Leaving Quetta by a morning train I was again passing through a region mountainous on either side beyond a plain white with leprous-like tracts of salt. It resembled neither frost nor snow, but was a strange blotchy incrustation as if the earth were smitten with some fearful pestilence.

On one side the mountains were grey with violet shadows following their clefts and scoriations, spotted in places by dark leafless shrubs, and on their summits lay a little snow. On the other side the hills were red with only soft warm hints of shadows, and beyond them was a band of filmy blue almost as light as the sky. Soon, as the train raced on, the intervening plain became strewn with small loose boulders and isolated tufts of dry dead prickly bush. Two long tents like giant slugs hugged the ground with their black bodies, and near them a few scattered sheep hunted the sparse nourish of aridity.
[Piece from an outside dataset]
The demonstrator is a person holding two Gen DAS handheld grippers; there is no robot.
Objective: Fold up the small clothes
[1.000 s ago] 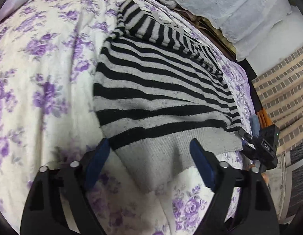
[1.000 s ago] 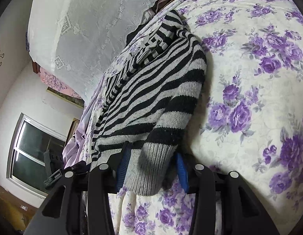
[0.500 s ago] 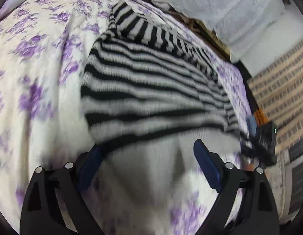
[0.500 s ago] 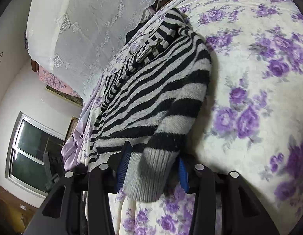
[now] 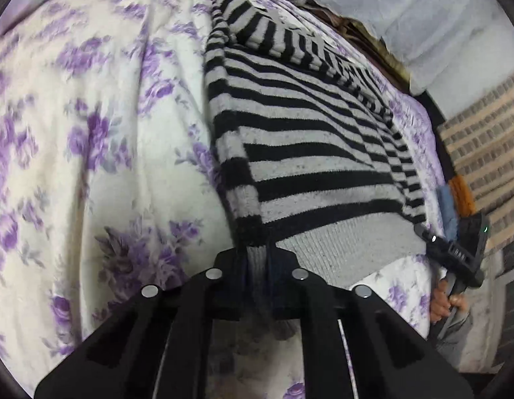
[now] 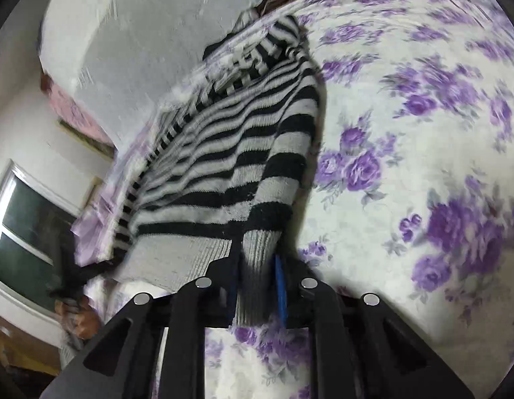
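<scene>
A black-and-grey striped sweater (image 5: 306, 153) lies flat on a floral bedspread (image 5: 90, 133), its grey ribbed hem nearest me. My left gripper (image 5: 257, 259) is shut on the hem's left corner, the knit bunched between its pads. In the right wrist view the sweater (image 6: 230, 153) runs away from my right gripper (image 6: 257, 266). Its jaws are closing, with the blue pads pressing on the grey ribbed end at the right corner. Each gripper shows in the other's view: the right gripper (image 5: 456, 252) at the hem's far end, the left gripper (image 6: 70, 276) blurred.
The bedspread (image 6: 406, 133) spreads wide on both sides of the sweater. A white lace cloth (image 6: 140, 40) hangs behind the bed, with a window (image 6: 21, 232) to the left. A brick-patterned surface (image 5: 482, 153) and a hand (image 5: 446, 302) are at the right.
My left gripper went from wide open over the hem to shut on its left corner. The right jaws narrowed onto the grey end, and the view swung slightly.
</scene>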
Again I passed Bostan Junction, this time, however, instead of going on towards Chaman, turning to follow round the Eastern arm of the loop by what is called the Harnai Route. The landscape had quite altered, but was still strange and unhealthy looking. A veritable pigment seemed to exude from it, varying in different parts of the same field of vision. The outlines were noble but the colour, instead of being the effect of light and air upon masses either of local uniformity or varied by differences as of flowers or vegetation, was by this frequent change in the hue of the earth itself too prismatic for majesty and too trivial for grandeur. A rugged pile of grey rock will receive from the procession of the hours indescribable glories, but a mass of mixed French fondants squashed into the same shape could never capture a tithe of such beauty. In chalky half-tones the landscape ran the entire gamut of reds, yellows, blues and greens, with an appearance of false sweetness as if the face of earth had been smeared with pigment destroying all natural glow.

And yet—and yet—as noon grew nearer and the hovering heat made all things hazy and indistinct, where all merged and was lost, and nothing began or ended, surely that was beautiful—earth mother—mother-o'-pearl.

After leaving Mangi Station the train approached the famous Chappa Rift where a vast and sudden break in the mountain makes a wide stupendous chasm, with steep perpendicular sides. I was permitted to ride upon the locomotive for this part of the journey and watch this wild and desolate magnificence of nature's architecture unfold its terrible titanic grandeur. At one point the railway crosses the rift by an iron bridge called after the Duchess of Connaught. Entering a tunnel in the vast wall of rock the train emerges again at one end of the bridge, and after crossing the gulf turns along the other side so that for some long time this narrowest part remains in sight, the maroon red ironwork of the bridge staring dramatically in the centre of a desolate landscape of silver grey. No patch of grass or shrub or any other live thing is to be seen—only the immensity of the scale is marked by one small block-house, a minute sentinel which shows against the sky on the tallest height of cliff.

As the journey continued, the rocks took more fantastic shapes and above a steely gleaming river and its grey beach of stones, the cliff became like serried rows of crumbling columns as if some cyclopean Benares uplifted by earthquake reared its line of petrified palaces against the sky.